Retailers frustrated by uncontrollable fees, desperately need governments help

As gas and food prices increase and 80% of buyers use credit (that is 10,000 transactions per second). Interchange fees are the fastest growing expense even over labor and health costs. Instead of charging you a transaction cost, retailers pay between 1.5-3% every time you sign a charge slip. Some low margin businesses are forking out more in fees than they earn in operating margins, causing them to make difficult business decisions. Following the European Union, Canada, and Australia’s lead, retailers argue that government intervention is necessary to protect them from the colossal monopoly credit card companies enjoy (They control 71% of the debit market) .

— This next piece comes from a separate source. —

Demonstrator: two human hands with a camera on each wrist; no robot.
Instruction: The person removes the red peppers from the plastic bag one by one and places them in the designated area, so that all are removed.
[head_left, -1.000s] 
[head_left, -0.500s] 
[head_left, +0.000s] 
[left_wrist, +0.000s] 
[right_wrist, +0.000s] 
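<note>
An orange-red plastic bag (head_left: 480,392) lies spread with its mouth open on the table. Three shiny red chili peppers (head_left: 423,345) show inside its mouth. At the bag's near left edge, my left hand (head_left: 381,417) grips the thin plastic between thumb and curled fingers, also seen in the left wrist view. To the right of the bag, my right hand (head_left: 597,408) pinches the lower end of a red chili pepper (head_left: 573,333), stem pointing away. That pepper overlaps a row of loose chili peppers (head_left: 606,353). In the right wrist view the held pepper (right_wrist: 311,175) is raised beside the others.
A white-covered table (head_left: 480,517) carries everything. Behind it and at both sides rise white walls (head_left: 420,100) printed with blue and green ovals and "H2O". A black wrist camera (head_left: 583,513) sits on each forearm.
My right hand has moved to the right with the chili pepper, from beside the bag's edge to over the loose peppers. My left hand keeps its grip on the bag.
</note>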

Large banks face the realization that their enviable monopoly might be taken away

“The statute makes no more sense than regulating the price of a Burger King hamburger solely to the costs of the meat and the bun," according to TCF Bank CEO William A. Cooper. The proposed fee caps will squeeze banks profits significantly because 8.5% of their revenue comes from debit card fees. Even the stock market is worried. When the proposal was announced, shares of financial firms fell sharply.

Bankers claim that cardholders and merchants will soon realize that they won’t know a good thing until it’s gone. The 12 cents loss is not sufficient enough to cover all the benefits they are used to receiving (such as fraud protection).

Small banks may have been able to boast that they were fine in the financial crisis, but might be in the most trouble and potentially the next to collapse

Smaller banks keep reminding us how well they held up well when times were tough. Less than 4% of community banks failed and this was at a time when larger banks were collapsing by the minute. In today's economic times, they might have the most to lose. Since Dodd Frank only applies to card issuers with $10 billion or more in capital , merchants might ditch the smaller guys and go where the fees are lower. If smaller banks don’t lower their fees, they might be the next to suffer.

I am curious to see how the debate continues, and who gets mad at whom next. I wonder if the bill will really get passed. Only time will tell.